— Provided material —
########################################

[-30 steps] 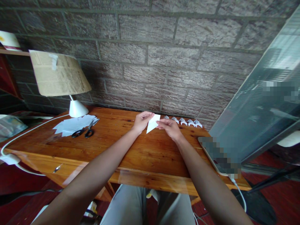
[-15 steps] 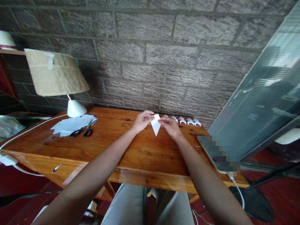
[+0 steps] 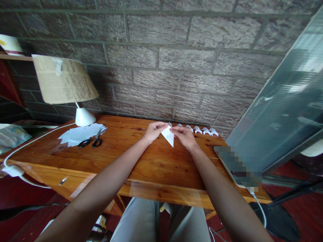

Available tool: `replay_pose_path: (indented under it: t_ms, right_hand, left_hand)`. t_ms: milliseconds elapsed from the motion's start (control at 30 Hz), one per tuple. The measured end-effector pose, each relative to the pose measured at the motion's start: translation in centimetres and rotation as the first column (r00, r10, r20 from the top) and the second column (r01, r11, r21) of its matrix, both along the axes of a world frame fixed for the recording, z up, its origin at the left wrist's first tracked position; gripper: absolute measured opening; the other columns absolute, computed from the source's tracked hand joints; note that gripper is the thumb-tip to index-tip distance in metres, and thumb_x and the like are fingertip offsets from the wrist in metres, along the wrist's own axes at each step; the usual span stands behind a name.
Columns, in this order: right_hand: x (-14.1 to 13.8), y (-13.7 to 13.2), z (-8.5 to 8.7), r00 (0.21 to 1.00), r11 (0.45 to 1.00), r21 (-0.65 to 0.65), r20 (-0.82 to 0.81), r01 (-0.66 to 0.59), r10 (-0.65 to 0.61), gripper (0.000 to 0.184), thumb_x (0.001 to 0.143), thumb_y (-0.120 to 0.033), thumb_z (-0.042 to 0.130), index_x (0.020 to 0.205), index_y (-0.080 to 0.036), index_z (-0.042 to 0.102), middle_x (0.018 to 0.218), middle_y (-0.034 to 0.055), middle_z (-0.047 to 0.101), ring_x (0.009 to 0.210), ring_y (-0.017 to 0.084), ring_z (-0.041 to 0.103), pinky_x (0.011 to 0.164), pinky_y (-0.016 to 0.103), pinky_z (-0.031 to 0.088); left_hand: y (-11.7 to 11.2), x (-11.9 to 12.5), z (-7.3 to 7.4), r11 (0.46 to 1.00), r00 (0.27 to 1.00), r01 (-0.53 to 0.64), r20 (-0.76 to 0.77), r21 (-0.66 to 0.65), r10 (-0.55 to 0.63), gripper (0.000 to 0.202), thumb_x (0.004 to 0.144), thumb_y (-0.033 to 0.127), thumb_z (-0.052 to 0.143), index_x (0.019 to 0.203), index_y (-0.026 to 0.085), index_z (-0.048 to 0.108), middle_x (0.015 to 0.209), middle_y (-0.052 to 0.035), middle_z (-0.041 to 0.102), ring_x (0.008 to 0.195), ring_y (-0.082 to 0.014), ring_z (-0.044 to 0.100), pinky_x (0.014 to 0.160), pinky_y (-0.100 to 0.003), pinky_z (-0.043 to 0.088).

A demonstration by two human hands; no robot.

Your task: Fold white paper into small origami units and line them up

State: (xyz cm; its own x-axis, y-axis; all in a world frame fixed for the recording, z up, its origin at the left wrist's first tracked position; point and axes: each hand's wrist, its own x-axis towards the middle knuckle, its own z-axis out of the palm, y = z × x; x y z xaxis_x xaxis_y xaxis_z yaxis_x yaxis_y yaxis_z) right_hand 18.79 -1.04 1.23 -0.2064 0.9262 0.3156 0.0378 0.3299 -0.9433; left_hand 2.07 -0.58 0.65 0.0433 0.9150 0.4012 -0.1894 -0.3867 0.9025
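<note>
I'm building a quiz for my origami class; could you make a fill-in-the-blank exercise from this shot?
1. The left hand and right hand together hold a folded white paper shaped like a ____.
2. On the loose sheets beside the lamp lie black-handled ____.
3. A row of small folded pieces lines the far edge of the table, before a wall of ____.
Missing words: triangle; scissors; brick.
</note>
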Motion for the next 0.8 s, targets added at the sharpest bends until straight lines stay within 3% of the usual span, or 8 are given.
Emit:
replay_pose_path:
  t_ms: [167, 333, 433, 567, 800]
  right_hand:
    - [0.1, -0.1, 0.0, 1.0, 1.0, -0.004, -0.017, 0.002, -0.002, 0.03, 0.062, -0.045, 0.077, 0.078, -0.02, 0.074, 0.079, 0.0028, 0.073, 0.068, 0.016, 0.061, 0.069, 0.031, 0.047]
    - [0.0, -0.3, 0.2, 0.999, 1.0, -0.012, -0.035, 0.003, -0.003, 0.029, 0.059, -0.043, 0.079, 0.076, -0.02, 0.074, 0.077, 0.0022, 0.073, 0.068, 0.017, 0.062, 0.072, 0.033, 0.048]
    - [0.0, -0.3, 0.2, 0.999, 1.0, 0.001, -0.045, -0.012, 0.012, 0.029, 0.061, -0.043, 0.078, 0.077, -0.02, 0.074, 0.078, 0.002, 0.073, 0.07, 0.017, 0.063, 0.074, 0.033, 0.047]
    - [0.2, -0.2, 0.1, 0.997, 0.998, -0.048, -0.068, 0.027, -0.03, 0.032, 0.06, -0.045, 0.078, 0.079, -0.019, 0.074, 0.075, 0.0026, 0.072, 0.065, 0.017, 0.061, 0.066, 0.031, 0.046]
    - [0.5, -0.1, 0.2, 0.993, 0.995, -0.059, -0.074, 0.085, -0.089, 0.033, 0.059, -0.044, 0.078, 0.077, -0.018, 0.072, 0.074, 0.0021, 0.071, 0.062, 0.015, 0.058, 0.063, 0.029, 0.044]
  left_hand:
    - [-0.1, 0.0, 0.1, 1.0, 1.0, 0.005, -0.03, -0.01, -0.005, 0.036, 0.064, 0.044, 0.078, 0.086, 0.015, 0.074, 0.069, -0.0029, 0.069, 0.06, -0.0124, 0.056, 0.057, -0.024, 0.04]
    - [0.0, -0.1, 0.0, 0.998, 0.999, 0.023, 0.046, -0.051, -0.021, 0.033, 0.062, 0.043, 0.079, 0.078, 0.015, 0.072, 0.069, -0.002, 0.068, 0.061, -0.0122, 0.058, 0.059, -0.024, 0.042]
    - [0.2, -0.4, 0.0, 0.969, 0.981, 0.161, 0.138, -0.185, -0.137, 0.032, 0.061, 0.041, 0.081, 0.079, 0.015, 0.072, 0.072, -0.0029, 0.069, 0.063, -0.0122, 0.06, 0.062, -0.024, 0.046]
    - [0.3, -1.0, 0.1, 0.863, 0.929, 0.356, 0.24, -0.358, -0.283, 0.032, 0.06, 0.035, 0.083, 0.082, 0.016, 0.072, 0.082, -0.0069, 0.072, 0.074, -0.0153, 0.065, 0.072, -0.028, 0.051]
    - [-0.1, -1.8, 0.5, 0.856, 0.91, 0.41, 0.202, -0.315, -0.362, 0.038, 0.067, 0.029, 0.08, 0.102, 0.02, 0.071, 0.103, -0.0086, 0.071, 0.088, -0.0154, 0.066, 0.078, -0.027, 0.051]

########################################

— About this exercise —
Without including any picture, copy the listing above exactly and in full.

— Task output —
[-30 steps] 
[-15 steps] 
[+0 steps] 

Available tool: `replay_pose_path: (indented under it: t_ms, right_hand, left_hand)`. t_ms: milliseconds elapsed from the motion's start (control at 30 Hz), one per tuple. The measured end-effector pose, each relative to the pose measured at the motion's start: translation in centimetres and rotation as the first column (r00, r10, r20 from the top) and the second column (r01, r11, r21) of its matrix, both along the axes of a world frame fixed for the recording, z up, its origin at the left wrist's first tracked position; gripper: absolute measured opening; the other columns absolute, computed from the source's tracked hand joints; note that gripper is the thumb-tip to index-tip distance in metres, and thumb_x and the like are fingertip offsets from the wrist in metres, along the wrist's own axes at each step; the usual span stands behind a name.
Columns, in this order: right_hand: x (-14.1 to 13.8), y (-13.7 to 13.2), z (-8.5 to 8.7), r00 (0.21 to 1.00), r11 (0.45 to 1.00), r21 (-0.65 to 0.65), r20 (-0.82 to 0.81), r01 (-0.66 to 0.59), r10 (-0.65 to 0.61), gripper (0.000 to 0.184), thumb_x (0.001 to 0.143), thumb_y (-0.120 to 0.033), thumb_z (-0.042 to 0.130), index_x (0.020 to 0.205), index_y (-0.080 to 0.036), index_z (-0.042 to 0.102), middle_x (0.018 to 0.218), middle_y (-0.034 to 0.055), middle_z (-0.047 to 0.101), ring_x (0.009 to 0.210), ring_y (-0.017 to 0.084), ring_z (-0.041 to 0.103), pinky_x (0.011 to 0.164), pinky_y (-0.016 to 0.103), pinky_z (-0.031 to 0.088); left_hand: y (-11.7 to 11.2), x (-11.9 to 12.5), z (-7.3 to 7.4), r11 (0.46 to 1.00), r00 (0.27 to 1.00), r01 (-0.53 to 0.64), r20 (-0.76 to 0.77), r21 (-0.66 to 0.65), r10 (-0.55 to 0.63), gripper (0.000 to 0.202), thumb_x (0.004 to 0.144), thumb_y (-0.033 to 0.127), thumb_z (-0.052 to 0.143), index_x (0.019 to 0.203), index_y (-0.026 to 0.085), index_z (-0.048 to 0.108), middle_x (0.015 to 0.209), middle_y (-0.052 to 0.035), middle_z (-0.041 to 0.102), ring_x (0.008 to 0.195), ring_y (-0.082 to 0.014), ring_z (-0.044 to 0.100), pinky_x (0.014 to 0.160), pinky_y (-0.100 to 0.003), pinky_z (-0.043 to 0.088).

A demonstration by two human hands; no robot.

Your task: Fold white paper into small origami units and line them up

State: (xyz cm; its own x-axis, y-axis; all in a world frame fixed for the recording, z up, its origin at the left wrist's first tracked position; point and axes: each hand's wrist, its own x-axis towards the middle knuckle, its own z-axis out of the palm, y = z × x; x y z xaxis_x xaxis_y xaxis_z yaxis_x yaxis_y yaxis_z) right_hand 18.79 -1.04 1.23 -0.2064 0.9262 0.3156 0.0378 0.3299 -0.9433; left_hand 2.07 -0.58 0.65 0.0433 0.9150 0.4012 -0.1894 -0.3867 0.9025
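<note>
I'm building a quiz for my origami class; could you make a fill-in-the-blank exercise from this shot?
1. The left hand and right hand together hold a folded white paper shaped like a ____.
2. On the loose sheets beside the lamp lie black-handled ____.
3. A row of small folded pieces lines the far edge of the table, before a wall of ____.
Missing words: triangle; scissors; brick.
</note>
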Motion for the next 0.8 s, targets added at the sharpest bends until straight lines stay within 3% of the usual span, or 8 are given.
Emit:
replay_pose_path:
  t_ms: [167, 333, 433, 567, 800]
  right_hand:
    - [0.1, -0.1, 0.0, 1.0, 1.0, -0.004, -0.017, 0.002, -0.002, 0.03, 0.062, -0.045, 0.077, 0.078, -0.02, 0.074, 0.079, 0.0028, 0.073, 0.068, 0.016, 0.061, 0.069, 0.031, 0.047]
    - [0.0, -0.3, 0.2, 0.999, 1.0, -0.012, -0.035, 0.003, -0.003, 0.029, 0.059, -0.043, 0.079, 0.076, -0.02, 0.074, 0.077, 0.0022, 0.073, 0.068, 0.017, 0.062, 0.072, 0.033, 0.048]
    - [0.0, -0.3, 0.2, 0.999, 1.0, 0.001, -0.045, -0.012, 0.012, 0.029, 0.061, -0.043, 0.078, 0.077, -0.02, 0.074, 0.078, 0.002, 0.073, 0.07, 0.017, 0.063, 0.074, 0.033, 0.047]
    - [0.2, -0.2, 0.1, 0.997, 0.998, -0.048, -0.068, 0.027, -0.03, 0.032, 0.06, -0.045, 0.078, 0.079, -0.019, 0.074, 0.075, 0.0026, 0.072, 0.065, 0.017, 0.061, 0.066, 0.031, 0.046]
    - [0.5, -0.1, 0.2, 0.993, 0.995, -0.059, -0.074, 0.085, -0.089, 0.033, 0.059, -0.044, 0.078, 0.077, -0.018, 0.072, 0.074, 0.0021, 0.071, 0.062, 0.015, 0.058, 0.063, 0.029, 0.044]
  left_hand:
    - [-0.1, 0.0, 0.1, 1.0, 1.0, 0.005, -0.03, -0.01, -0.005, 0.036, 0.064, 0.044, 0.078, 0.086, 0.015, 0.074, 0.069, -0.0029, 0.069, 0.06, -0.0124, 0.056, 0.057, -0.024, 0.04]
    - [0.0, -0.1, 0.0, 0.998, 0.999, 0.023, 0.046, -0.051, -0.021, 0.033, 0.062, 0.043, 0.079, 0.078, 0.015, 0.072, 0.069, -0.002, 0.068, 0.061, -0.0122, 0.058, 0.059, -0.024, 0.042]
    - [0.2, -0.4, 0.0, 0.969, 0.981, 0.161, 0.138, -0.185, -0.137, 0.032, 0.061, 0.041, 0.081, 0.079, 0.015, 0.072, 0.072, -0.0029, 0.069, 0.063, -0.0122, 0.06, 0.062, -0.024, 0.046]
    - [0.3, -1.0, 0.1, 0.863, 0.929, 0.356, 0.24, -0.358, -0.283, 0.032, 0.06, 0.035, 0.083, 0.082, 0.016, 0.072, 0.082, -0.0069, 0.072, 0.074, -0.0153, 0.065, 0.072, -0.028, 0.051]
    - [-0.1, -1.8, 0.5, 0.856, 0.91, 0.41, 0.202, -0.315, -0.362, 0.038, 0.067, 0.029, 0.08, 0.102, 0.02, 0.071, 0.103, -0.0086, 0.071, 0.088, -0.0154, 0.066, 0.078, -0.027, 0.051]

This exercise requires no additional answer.